Inhomogeneity, Fluctuations, and Gap Filling in Disordered Overdoped Cuprates
Invited-In-person · Invited
Abstract
Recent experiments have challenged the notion that overdoped cuprates neatly approach the Landau-BCS paradigm at large hole doping. We show, via mean-field Bogoliubov-de Gennes (BdG) calculations, that key features of the observed low-T tunneling spectra in Bi-2212 and Bi-2201 are reproduced when the pairing interaction is strongly inhomogeneous on nanometer length scales. Most notably, the low-T spectra are highly inhomogeneous and exhibit a low-energy spectral shoulder with broad coherence peaks, as seen in tunneling experiments. However, as T is raised towards Tc, the calculated spectral gap becomes homogeneous, in contrast to experiments. We then discuss whether the discrepancies can be explained by thermal order-parameter fluctuations. In this case, time-dependent Ginzburg-Landau (TDGL) calculations show that the superconducting transition to the normal state occurs when global phase coherence is lost at a broadened Berezinski-Kosterlitz-Thouless (BKT) transition. Because of the inhomogeneous pairing interaction, however, robust phase-coherent superconducting islands persist well above TBKT. We use the order parameters generated by the TDGL simulations to obtain fluctuation-averaged densities of states.
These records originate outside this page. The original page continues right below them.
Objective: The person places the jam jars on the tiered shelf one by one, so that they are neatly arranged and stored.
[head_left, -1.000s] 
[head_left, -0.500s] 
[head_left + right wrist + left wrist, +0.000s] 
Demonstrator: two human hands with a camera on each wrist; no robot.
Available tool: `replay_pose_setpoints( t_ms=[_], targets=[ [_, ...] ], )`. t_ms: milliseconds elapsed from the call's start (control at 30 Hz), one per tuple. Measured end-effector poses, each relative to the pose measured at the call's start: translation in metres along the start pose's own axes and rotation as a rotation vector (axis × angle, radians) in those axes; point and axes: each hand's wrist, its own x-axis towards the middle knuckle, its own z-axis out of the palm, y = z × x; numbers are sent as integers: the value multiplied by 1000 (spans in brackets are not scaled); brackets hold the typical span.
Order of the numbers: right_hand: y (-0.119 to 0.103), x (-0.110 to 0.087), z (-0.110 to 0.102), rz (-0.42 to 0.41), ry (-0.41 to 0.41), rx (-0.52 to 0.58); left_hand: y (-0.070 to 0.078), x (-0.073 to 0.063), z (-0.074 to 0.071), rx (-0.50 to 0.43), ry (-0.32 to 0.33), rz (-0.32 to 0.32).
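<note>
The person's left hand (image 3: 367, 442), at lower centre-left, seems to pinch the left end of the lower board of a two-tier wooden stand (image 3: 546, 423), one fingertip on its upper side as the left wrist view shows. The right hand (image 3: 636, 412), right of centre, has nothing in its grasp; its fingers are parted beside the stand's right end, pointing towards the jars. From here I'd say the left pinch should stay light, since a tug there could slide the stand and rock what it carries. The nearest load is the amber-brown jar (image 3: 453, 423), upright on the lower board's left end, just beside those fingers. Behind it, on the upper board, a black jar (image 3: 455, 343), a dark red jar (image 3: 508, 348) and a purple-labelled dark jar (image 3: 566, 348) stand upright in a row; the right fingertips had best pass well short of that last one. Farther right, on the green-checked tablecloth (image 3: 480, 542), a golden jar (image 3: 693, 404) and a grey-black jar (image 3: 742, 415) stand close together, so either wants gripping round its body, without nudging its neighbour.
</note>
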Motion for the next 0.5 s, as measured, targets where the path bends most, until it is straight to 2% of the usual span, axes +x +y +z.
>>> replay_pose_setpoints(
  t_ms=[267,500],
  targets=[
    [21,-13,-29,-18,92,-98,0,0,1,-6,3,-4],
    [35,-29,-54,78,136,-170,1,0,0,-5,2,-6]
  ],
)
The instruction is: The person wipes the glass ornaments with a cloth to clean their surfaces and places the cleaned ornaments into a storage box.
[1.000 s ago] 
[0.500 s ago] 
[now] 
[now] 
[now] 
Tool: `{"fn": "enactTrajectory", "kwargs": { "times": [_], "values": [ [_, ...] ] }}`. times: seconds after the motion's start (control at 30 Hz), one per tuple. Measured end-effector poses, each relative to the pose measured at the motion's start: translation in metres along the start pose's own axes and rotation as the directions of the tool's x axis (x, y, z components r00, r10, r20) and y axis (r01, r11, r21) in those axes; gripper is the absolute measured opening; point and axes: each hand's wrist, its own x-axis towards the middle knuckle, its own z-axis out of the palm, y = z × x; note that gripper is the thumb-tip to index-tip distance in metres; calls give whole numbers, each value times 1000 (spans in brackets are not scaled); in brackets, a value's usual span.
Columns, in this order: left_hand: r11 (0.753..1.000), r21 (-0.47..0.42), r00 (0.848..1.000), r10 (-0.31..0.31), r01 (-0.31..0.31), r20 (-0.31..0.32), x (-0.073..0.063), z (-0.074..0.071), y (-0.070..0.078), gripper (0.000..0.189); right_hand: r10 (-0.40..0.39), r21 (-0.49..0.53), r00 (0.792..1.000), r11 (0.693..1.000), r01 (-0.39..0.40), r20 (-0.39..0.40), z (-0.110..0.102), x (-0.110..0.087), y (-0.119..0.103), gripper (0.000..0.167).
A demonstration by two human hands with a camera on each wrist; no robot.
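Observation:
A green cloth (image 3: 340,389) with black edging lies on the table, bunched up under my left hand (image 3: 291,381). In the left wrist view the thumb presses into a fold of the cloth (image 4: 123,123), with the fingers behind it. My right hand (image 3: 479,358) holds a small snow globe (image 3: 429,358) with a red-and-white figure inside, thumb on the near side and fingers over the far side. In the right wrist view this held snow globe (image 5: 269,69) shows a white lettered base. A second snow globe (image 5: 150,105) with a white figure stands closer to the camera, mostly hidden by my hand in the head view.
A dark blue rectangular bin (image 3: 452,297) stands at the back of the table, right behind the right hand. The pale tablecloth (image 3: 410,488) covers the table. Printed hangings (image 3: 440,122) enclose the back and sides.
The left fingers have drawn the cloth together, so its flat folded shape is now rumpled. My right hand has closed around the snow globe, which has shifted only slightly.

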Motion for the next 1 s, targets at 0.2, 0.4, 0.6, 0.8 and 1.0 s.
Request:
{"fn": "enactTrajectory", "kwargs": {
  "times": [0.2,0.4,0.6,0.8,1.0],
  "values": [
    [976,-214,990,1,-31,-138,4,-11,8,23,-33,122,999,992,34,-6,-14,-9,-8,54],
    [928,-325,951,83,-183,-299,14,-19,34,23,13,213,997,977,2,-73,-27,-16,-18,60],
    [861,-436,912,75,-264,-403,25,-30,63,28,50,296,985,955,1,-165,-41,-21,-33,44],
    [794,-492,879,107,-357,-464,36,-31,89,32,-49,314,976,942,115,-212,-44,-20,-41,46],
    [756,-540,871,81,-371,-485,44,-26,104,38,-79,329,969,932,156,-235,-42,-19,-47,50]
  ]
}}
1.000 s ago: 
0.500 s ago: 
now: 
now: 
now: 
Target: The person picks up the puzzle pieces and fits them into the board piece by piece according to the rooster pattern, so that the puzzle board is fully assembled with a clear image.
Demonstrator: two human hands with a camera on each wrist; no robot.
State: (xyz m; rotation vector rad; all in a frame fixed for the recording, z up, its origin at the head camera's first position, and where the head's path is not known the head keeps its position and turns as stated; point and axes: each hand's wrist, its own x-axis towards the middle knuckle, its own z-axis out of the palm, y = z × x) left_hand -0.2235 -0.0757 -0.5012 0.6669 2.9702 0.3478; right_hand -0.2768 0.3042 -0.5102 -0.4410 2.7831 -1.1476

We find that the spectral gaps fill, rather than close, with increasing T and that small-gap regions are more strongly affected by fluctuations than large-gap regions. Consequently, the local spectrum remains inhomogeneous at Tc: the local density of states is predominantly that of the normal state, but with isolated superconducting islands characterized by a spectral pseudogap.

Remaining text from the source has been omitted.